• [Your objective]: Return every line of the data that contains the string "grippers".

• [Information supplied]:

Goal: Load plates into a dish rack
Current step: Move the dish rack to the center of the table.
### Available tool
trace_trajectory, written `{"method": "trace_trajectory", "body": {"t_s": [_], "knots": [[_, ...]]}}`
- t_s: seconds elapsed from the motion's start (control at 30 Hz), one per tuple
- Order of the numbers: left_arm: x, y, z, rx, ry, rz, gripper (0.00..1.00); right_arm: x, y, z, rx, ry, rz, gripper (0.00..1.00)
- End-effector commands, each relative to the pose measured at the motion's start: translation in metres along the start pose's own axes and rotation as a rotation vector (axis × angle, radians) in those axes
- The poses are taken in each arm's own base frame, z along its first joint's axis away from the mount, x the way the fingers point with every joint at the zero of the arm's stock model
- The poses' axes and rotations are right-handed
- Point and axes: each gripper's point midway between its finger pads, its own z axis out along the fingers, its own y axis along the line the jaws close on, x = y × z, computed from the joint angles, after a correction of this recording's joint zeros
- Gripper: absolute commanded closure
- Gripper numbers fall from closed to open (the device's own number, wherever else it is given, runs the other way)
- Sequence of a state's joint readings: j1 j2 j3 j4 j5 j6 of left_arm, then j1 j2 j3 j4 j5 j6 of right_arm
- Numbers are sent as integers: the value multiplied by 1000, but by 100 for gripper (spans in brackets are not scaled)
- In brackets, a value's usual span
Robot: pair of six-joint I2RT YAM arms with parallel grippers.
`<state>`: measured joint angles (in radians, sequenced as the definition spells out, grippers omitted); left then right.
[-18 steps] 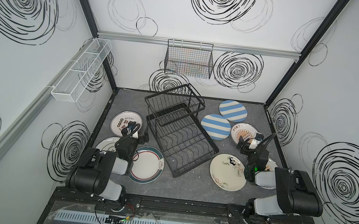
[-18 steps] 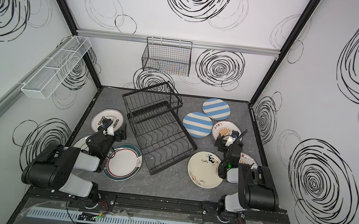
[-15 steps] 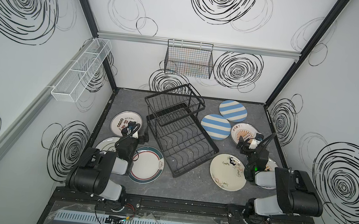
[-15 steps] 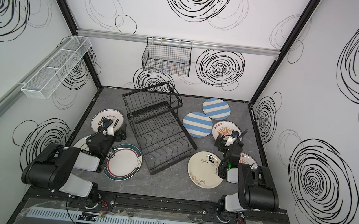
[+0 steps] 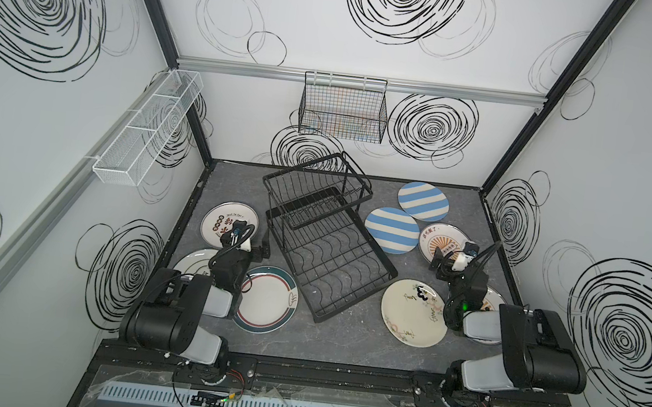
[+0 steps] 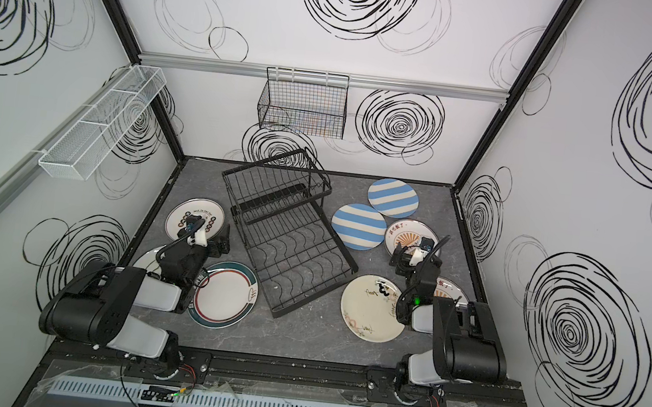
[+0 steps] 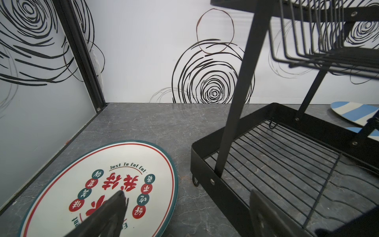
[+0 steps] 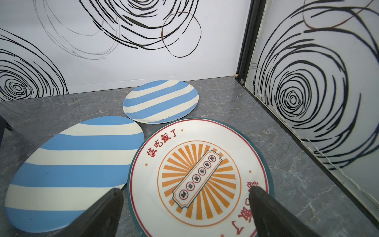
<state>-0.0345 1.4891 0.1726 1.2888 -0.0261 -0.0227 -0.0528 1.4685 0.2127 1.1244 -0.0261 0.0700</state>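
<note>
Starting at the right jaws: found them spread wide and empty, both dark fingertips [image 8: 108, 207] low in the right wrist view, one over the sunburst plate [image 8: 196, 174], the other over the edge of the nearer striped plate [image 8: 75, 170]; could not make out any contact. Placed the sunburst plate just below and ahead of these jaws, flat on the right side of the worktop [image 5: 342, 340], far nearer the right arm [image 5: 468, 296] than the left arm [image 5: 224, 272]. Noted no long axis, being round: cream face, teal rim, red ring, orange rays around a slanted label, red characters. Saw its rim meeting the striped plate's; could not tell the upper from the lower. Found the dish rack [image 5: 331, 251] empty, to the left of that plate and between the two arms, long axis running diagonally from far left to near right, raised basket at the far end. Judged the coming pick to turn on slipping one finger under the flat rim, then standing the plate on edge across the wavy wires. Found the left jaws wide too and empty, one finger above the characters plate [image 7: 98, 184], the other above a corner of the rack's lower tray. Counted more lying flat: second striped plate [image 5: 422, 201], teal-and-red rimmed plate [image 5: 267, 300], black-script plate [image 5: 414, 312].
</note>
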Motion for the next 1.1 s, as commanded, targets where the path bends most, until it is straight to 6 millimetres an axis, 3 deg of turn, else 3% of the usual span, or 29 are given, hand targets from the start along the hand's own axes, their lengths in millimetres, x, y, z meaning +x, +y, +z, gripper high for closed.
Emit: {"method": "trace_trajectory", "body": {"t_s": [0.0, 0.2, 0.33, 0.43, 0.53, 0.63, 0.73, 0.87, 0.97, 1.07], "knots": [[-23, -1, 3, 2, -86, 5, 4, -9, 0, 4, 0, -24, -7, 0], [-25, -1, 2, 6, -94, 5, 4, -8, 0, 4, 1, -24, -7, 0], [-45, 2, -1, -46, -96, 19, 4, -22, 5, 17, -13, 25, -32, 1], [-65, 2, -16, -139, -125, 12, 4, -39, 12, 26, -30, 91, 15, 4], [-90, -5, -28, -130, -167, -106, 4, -59, 40, 20, -176, 97, 67, 9], [-113, -11, -30, -136, -101, -206, 4, -71, 69, 11, -275, 165, 117, 11], [-123, -31, -40, -87, -21, -251, 4, -75, 104, -7, -381, 244, 127, 14], [-105, -64, -59, 71, 179, -283, 4, -73, 161, -46, -540, 324, 97, 15], [-74, -61, -76, 72, 274, -340, 4, -66, 197, -83, -691, 369, 113, 17], [-51, -42, -82, 24, 310, -414, 4, -57, 227, -121, -820, 425, 141, 19]]}}
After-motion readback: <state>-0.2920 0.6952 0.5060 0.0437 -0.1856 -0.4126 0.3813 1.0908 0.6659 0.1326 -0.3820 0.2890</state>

• [Solution]:
Robot: pair of six-joint I2RT YAM arms with parallel grippers.
`<state>`: measured joint angles (in radians, sequenced as the definition spells out, grippers omitted); left then right.

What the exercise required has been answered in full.